The Plaza Cinema closed in 1983, becoming a bingo hall for 2 years before reopening in 1985 as a cinema, then a multi-screen cinema in 1989. It remained in this configuration until January 1999 when the Plaza closed its doors. Already starting to fall into a state of disrepair the 1st iteration of the Plaza came to an end, having limped its way to its 60th anniversary.

In August of 1999 the Plaza was given Grade II listed status as “a very rare example in Wales of a building type which expresses the distinctive architectural vocabulary of 1930s cinema architecture”; one of only six cinemas from the Art Deco period of the 1920s and 1930s which have survived throughout Wales, and childhood haunt of Richard Burton, Anthony Hopkins and Michael Sheen. The Plaza Cinema comprised an iconic Faience-tiled and curved glass Art Deco frontage and a more utilitarian roughcast rendered rear, which were both in extremely poor condition.

For the repair and restoration of the frontage multiple heritage specialist conservators were needed. They restored original feature hardwood doors and replicated the shopfront hardwood window frames, restored damaged and corroded Crittall windows, repaired damaged Faience tiling and Terrazzo flooring, and repaired the reconstituted stone plinth. Specialists also manufactured the thick, large, curved glazed shopfront units and metalworkers replicated the steel downstand canopy and iconic ‘PLAZA’ sign.

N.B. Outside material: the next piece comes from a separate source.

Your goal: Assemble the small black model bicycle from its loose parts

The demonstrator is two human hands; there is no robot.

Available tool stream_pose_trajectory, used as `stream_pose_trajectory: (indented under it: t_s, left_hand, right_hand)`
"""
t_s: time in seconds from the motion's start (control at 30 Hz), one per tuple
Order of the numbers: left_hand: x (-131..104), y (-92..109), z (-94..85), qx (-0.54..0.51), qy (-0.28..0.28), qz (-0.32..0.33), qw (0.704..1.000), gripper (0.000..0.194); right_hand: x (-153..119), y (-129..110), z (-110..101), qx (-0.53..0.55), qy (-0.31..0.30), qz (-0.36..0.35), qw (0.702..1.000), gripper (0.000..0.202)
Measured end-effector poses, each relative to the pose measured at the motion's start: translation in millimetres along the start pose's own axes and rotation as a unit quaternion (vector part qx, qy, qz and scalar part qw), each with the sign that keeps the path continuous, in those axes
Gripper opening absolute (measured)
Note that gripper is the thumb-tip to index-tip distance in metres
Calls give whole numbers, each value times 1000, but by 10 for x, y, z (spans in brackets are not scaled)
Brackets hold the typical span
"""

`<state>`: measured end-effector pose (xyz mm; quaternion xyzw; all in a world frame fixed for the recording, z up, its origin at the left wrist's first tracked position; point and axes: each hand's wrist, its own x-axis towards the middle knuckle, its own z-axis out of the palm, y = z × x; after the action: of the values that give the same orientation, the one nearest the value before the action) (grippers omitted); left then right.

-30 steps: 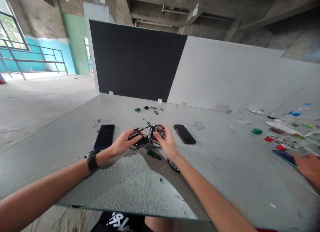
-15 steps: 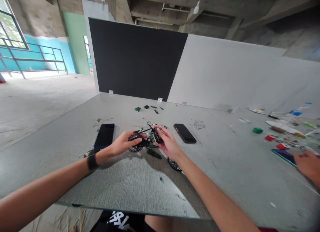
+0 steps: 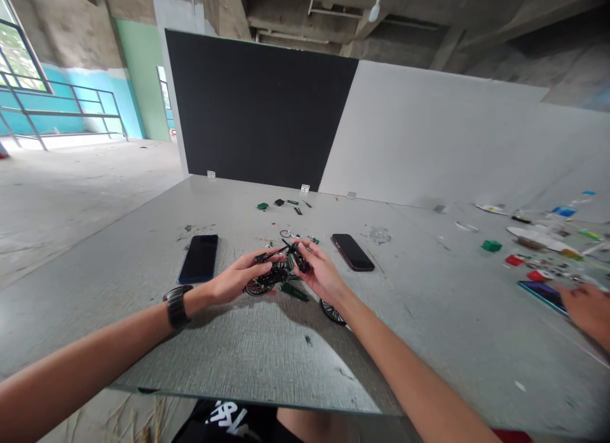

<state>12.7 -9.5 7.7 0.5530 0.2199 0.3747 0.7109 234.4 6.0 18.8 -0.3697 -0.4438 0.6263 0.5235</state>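
Between my hands, just above the table, is a small black model bicycle [image 3: 274,274] with one spoked wheel at its left end. My left hand [image 3: 243,274] grips its wheel end, thumb on top. At the other end, the fingers of my right hand [image 3: 315,265] pinch a dark part of the frame; the exact part is hidden. A loose spoked wheel [image 3: 332,311] lies on the table, partly covered by my right forearm. Below the model rests a dark green piece [image 3: 294,292]. A metal ring [image 3: 286,234] and small green bits sit just beyond my fingers.
A phone [image 3: 199,258] lies left of my hands and another phone [image 3: 352,252] lies right. Farther back are a green block [image 3: 262,206] and small dark pieces. At the far right, another person's hand [image 3: 587,309] touches a phone [image 3: 541,295] near a green block [image 3: 491,246] and scattered parts.
The model bicycle has turned slightly in my hands, and my left fingers have shifted along it. My right hand keeps its pinch in nearly the same place.
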Motion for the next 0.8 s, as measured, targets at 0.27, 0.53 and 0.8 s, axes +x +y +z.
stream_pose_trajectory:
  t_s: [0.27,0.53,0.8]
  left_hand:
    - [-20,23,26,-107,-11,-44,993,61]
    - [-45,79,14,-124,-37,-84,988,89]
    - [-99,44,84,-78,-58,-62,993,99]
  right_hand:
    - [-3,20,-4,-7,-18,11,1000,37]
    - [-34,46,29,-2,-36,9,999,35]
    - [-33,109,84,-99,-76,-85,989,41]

Linking the frontage and rear was exceptionally difficult, as the central section comprised the original ground floor and part of the first floor, with a new, oversailing, second floor and roof.

The philosophy of both the Council and YMCA towards a sustainability strategy was underpinned through building re-use, high levels of insulation and natural daylighting, heat recovery, photovoltaics, a ‘green’ roof, sustainable drainage systems.